== Input data ==
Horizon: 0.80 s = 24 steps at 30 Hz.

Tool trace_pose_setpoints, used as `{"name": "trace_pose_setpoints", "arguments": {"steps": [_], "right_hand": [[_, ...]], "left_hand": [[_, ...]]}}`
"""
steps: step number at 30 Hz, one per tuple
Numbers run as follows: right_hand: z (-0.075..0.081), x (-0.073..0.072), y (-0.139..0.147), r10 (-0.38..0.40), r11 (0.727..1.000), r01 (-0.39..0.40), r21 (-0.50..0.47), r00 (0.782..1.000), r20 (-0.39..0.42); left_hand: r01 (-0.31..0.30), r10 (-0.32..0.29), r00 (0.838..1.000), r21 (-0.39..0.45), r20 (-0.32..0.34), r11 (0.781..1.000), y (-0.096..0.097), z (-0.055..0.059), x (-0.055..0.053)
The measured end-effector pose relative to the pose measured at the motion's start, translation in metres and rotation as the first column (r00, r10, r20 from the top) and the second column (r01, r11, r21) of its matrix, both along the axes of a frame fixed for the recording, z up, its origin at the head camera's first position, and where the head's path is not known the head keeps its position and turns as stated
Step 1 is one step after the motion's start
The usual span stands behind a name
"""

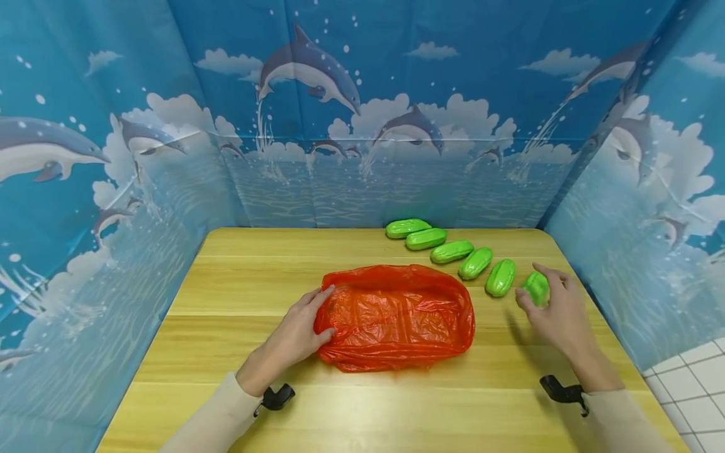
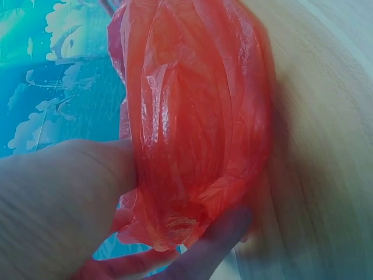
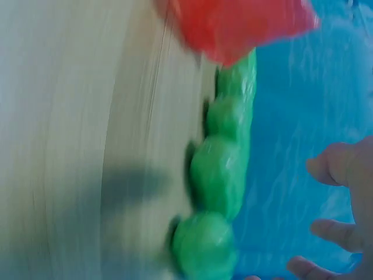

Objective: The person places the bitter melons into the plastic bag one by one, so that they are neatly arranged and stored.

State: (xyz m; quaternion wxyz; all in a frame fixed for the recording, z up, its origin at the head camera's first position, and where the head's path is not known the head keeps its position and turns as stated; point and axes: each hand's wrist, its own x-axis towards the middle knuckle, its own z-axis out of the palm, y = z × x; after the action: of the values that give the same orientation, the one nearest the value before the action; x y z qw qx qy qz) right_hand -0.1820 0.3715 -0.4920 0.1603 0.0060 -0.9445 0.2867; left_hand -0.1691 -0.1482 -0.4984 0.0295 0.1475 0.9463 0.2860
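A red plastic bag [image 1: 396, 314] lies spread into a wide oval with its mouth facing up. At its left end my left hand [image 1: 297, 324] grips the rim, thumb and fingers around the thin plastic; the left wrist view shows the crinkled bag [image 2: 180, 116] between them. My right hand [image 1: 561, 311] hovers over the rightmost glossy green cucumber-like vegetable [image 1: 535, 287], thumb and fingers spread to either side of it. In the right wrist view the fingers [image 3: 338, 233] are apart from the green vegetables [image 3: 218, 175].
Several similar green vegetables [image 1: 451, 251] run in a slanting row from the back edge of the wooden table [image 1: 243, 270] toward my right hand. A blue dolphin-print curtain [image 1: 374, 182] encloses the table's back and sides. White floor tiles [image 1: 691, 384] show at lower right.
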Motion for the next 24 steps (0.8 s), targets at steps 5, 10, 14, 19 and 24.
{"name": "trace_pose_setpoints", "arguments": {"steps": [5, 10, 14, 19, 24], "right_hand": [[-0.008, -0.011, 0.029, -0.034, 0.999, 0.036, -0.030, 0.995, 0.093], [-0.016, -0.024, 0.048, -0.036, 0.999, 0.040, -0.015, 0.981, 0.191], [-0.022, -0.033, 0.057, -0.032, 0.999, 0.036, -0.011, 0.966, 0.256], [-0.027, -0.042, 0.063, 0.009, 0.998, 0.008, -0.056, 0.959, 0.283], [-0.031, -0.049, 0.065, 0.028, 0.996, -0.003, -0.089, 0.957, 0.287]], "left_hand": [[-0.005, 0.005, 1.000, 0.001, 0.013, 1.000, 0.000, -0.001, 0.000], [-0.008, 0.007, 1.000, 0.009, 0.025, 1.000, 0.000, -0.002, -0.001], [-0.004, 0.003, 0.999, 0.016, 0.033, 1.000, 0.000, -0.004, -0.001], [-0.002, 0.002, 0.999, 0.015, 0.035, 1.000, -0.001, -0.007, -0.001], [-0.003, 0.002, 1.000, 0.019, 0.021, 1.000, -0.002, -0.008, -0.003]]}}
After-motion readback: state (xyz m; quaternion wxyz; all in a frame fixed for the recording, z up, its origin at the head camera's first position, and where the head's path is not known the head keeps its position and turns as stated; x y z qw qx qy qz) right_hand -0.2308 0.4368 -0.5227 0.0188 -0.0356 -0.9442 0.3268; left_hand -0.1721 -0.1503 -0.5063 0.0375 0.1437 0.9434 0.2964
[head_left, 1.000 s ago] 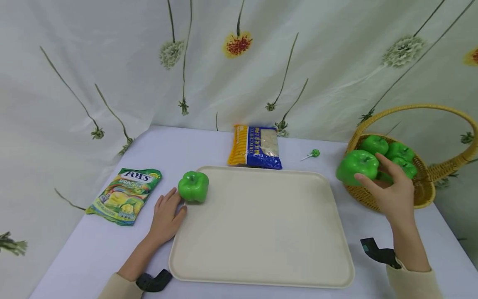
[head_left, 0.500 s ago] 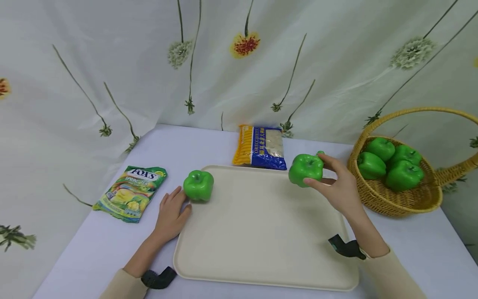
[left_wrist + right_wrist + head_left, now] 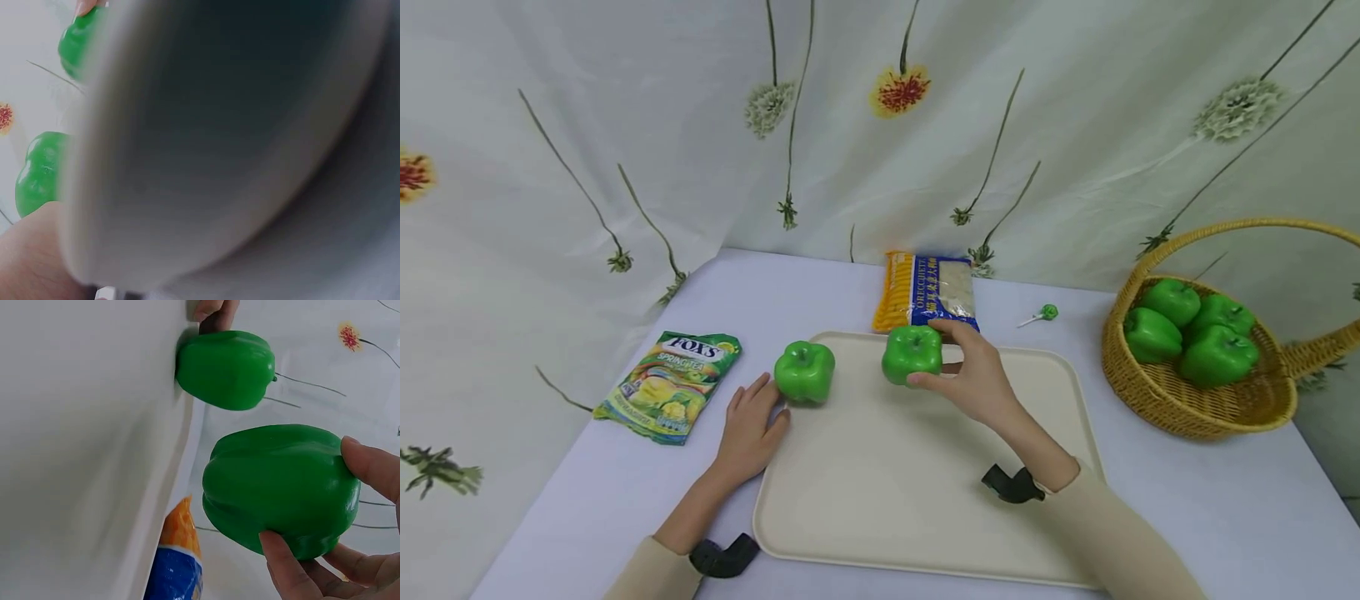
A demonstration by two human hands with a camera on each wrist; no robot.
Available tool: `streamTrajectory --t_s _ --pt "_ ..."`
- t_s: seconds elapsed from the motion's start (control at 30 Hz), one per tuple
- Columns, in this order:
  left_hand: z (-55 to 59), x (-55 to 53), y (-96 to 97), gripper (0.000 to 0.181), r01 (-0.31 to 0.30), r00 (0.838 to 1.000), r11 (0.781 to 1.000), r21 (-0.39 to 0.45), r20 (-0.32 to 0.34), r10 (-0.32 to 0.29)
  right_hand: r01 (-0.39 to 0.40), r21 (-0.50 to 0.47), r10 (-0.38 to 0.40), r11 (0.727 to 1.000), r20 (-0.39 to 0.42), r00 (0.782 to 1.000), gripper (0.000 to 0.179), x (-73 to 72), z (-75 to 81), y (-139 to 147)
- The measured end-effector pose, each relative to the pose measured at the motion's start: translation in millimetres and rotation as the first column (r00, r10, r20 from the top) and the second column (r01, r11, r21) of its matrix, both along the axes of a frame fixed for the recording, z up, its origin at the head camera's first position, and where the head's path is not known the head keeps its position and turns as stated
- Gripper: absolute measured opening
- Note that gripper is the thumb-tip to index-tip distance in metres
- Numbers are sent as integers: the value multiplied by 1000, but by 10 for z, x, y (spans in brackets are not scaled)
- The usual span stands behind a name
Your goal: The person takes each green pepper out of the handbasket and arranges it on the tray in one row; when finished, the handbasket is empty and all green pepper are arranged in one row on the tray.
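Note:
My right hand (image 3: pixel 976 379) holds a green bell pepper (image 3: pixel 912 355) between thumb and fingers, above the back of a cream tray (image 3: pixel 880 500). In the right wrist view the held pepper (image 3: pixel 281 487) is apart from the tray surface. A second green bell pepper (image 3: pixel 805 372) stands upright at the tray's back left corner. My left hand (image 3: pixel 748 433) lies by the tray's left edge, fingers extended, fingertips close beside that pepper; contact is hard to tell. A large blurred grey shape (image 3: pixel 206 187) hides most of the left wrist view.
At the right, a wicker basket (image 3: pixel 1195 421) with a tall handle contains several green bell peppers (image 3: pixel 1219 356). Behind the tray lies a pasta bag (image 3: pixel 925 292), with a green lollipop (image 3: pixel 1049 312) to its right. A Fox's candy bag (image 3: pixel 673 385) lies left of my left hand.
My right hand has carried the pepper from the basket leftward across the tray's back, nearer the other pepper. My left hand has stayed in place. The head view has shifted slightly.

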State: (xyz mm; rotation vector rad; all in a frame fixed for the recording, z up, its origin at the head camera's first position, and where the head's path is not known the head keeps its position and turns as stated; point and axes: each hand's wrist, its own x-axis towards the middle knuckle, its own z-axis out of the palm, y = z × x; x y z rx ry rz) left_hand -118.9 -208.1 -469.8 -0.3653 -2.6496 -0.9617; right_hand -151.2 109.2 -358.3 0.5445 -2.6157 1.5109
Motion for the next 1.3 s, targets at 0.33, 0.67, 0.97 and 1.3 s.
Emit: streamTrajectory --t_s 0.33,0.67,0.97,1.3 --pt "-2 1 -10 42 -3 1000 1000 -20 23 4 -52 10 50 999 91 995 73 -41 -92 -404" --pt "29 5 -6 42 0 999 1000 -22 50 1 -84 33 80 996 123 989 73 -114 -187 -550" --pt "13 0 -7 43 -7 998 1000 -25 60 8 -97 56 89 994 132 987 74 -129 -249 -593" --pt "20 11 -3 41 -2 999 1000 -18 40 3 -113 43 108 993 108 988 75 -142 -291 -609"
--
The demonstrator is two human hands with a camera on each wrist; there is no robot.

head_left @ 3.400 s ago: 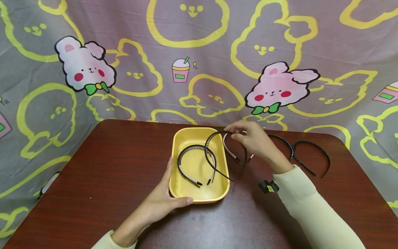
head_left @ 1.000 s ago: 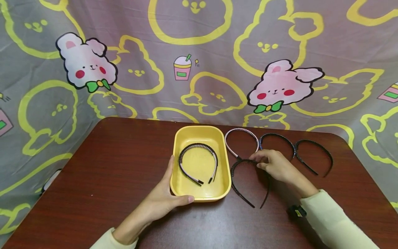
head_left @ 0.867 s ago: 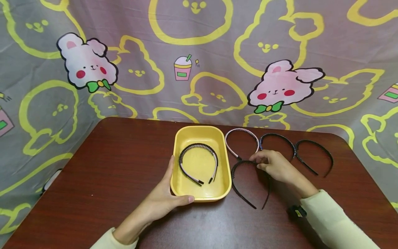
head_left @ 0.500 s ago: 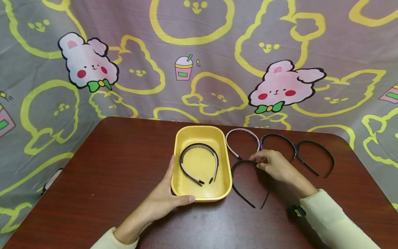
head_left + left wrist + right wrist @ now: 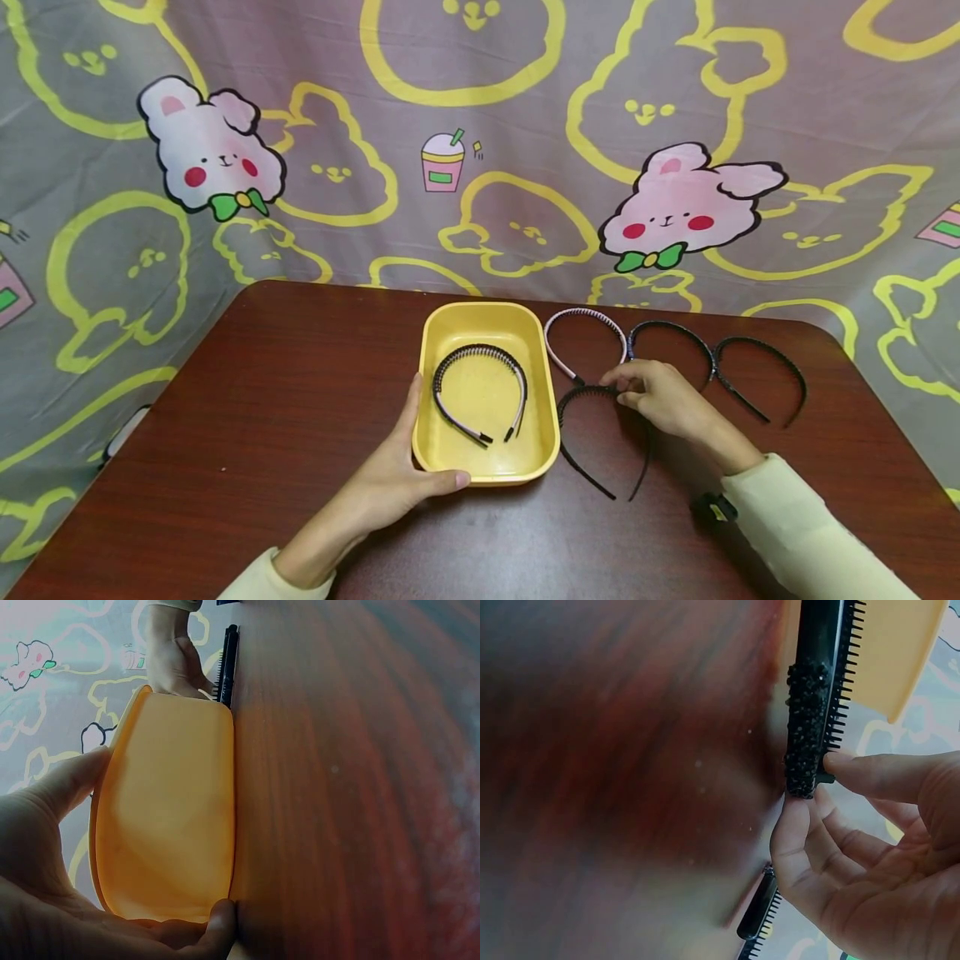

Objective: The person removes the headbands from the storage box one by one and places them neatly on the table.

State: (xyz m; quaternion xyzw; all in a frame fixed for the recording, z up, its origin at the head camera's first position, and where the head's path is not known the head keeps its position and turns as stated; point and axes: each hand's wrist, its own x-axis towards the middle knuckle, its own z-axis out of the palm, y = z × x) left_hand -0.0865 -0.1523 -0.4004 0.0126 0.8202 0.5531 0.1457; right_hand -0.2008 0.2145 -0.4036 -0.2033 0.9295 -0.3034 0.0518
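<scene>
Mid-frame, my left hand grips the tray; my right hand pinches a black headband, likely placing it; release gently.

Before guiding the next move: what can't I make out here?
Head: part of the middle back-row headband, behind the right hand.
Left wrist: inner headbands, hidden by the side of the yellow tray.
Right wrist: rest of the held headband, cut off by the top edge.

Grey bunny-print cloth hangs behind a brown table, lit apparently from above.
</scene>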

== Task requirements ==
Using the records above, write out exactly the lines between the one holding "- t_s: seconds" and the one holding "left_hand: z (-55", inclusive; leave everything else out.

== Solved exercise ==
- t_s: seconds elapsed from the motion's start (control at 30 Hz), one per tuple
- Columns, in this order:
  left_hand: z (-55 to 59), x (-55 to 53), y (-96 to 97), gripper (0.000 to 0.181), r01 (-0.31 to 0.30), r00 (0.838 to 1.000), r11 (0.781 to 1.000), r21 (-0.39 to 0.45), r20 (-0.32 to 0.34), r10 (-0.32 to 0.29)

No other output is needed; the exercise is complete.